▶ **Exercise**:
Print the data exactly as it appears, keeping every word.

Data block Start Marker

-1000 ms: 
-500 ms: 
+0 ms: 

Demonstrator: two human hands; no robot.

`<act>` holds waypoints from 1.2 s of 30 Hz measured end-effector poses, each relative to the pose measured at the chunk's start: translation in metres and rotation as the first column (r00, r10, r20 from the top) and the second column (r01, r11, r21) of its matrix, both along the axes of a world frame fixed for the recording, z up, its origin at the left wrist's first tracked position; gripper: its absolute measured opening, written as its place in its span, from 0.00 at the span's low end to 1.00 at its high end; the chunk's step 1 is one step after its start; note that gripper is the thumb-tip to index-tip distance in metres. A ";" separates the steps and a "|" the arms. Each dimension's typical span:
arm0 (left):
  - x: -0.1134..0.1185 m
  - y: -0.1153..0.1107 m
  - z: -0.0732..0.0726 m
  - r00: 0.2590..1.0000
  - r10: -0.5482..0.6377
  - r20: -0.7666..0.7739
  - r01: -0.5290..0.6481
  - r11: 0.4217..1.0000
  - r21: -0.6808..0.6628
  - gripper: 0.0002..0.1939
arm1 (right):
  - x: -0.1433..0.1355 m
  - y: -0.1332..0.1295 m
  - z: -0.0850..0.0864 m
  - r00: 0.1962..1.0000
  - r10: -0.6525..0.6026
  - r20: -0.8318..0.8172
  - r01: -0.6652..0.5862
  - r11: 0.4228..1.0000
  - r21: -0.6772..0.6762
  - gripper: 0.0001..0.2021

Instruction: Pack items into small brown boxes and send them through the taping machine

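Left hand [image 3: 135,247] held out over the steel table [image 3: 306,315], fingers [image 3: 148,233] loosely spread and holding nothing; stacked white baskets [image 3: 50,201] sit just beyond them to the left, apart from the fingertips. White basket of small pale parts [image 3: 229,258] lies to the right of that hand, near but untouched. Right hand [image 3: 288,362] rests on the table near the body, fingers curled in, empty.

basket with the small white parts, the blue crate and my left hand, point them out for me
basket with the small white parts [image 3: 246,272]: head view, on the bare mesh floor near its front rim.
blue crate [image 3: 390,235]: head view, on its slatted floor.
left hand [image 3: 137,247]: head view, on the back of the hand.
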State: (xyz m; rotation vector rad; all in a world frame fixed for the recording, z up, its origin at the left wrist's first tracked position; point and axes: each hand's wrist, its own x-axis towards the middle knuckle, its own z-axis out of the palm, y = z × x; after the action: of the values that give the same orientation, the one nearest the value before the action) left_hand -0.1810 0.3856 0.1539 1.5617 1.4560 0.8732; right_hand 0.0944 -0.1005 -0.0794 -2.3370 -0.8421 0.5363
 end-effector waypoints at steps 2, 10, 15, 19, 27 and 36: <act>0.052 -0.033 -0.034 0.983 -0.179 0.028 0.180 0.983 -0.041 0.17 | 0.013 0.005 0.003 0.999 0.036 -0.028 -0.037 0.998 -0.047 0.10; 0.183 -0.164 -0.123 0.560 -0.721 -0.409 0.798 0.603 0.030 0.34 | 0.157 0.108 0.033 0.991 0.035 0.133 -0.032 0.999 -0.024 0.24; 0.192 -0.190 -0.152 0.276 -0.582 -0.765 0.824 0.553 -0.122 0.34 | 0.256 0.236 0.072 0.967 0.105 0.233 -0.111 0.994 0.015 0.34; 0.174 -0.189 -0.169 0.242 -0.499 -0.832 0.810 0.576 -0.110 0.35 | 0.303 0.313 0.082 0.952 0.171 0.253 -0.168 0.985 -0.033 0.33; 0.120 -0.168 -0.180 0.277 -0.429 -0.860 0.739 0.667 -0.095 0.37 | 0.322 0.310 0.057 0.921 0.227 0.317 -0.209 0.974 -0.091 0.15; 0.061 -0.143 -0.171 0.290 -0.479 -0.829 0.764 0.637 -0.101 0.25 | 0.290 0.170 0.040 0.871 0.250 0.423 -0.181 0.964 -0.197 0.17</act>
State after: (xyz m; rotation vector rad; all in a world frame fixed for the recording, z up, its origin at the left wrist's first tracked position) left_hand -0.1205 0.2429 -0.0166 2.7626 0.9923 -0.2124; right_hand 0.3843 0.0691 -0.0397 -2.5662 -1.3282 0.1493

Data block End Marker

▶ **Task result**:
-1000 ms: 
-500 ms: 
+0 ms: 

Demonstrator: two human hands; no robot.

`<act>` holds waypoints from 1.2 s of 30 Hz measured end-effector poses, each relative to the pose measured at the chunk's start: translation in metres and rotation as the first column (r00, r10, r20 from the top) and the second column (r01, r11, r21) of its matrix, both along the axes of a world frame fixed for the recording, z up, its origin at the left wrist's first tracked position; gripper: its absolute measured opening, written as its place in its span, from 0.00 at the span's low end to 1.00 at its high end; the chunk's step 1 is one step after its start; note that gripper is the thumb-tip to index-tip distance in metres. A ";" separates the steps and a "|" the arms. Each dimension's typical span:
arm0 (left):
  - x: -0.1134..0.1185 m
  - y: -0.1153..0.1107 m
  - z: -0.0732..0.0726 m
  - r00: 0.2590..1.0000
  - r10: -0.5482..0.6377
  - r20: -0.7666..0.7739
  - r01: -0.5290..0.6481
  - r11: 0.4217..1.0000
  - r21: -0.6808..0.6628
  - gripper: 0.0002..0.1939
arm1 (right):
  - x: -0.1433..0.1355 m
  - y: -0.1332..0.1295 m
  - z: -0.0850..0.0864 m
  - r00: 0.1962..1.0000
  - r10: -0.6525..0.6026
  - r20: -0.8318..0.8172
  - r01: -0.6652..0.5862
  - r11: 0.4228..1.0000
  - r21: -0.6772..0.6762
  - gripper: 0.0001..0.2021

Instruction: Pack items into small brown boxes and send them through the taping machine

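Left hand [image 3: 135,247] held out over the steel table [image 3: 306,315], fingers [image 3: 148,233] loosely spread and holding nothing; stacked white baskets [image 3: 50,201] sit just beyond them to the left, apart from the fingertips. White basket of small pale parts [image 3: 229,258] lies to the right of that hand, near but untouched. Right hand [image 3: 288,362] rests on the table near the body, fingers curled in, empty.

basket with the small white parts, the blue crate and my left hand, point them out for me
basket with the small white parts [image 3: 246,272]: head view, on the bare mesh floor near its front rim.
blue crate [image 3: 390,235]: head view, on its slatted floor.
left hand [image 3: 137,247]: head view, on the back of the hand.
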State: (xyz m; rotation vector rad; all in a world frame fixed for the recording, z up, its origin at the left wrist's first tracked position; point and axes: each hand's wrist, its own x-axis towards the middle knuckle, its own z-axis out of the palm, y = z × x; after the action: of the values that give the same orientation, the one nearest the value before the action) left_hand -0.1810 0.3856 0.1539 1.5617 1.4560 0.8732; right_hand 0.0944 -0.1005 -0.0794 -2.3370 -0.8421 0.5363
 end-effector waypoints at steps 2, 10, 15, 19, 27 and 36: <act>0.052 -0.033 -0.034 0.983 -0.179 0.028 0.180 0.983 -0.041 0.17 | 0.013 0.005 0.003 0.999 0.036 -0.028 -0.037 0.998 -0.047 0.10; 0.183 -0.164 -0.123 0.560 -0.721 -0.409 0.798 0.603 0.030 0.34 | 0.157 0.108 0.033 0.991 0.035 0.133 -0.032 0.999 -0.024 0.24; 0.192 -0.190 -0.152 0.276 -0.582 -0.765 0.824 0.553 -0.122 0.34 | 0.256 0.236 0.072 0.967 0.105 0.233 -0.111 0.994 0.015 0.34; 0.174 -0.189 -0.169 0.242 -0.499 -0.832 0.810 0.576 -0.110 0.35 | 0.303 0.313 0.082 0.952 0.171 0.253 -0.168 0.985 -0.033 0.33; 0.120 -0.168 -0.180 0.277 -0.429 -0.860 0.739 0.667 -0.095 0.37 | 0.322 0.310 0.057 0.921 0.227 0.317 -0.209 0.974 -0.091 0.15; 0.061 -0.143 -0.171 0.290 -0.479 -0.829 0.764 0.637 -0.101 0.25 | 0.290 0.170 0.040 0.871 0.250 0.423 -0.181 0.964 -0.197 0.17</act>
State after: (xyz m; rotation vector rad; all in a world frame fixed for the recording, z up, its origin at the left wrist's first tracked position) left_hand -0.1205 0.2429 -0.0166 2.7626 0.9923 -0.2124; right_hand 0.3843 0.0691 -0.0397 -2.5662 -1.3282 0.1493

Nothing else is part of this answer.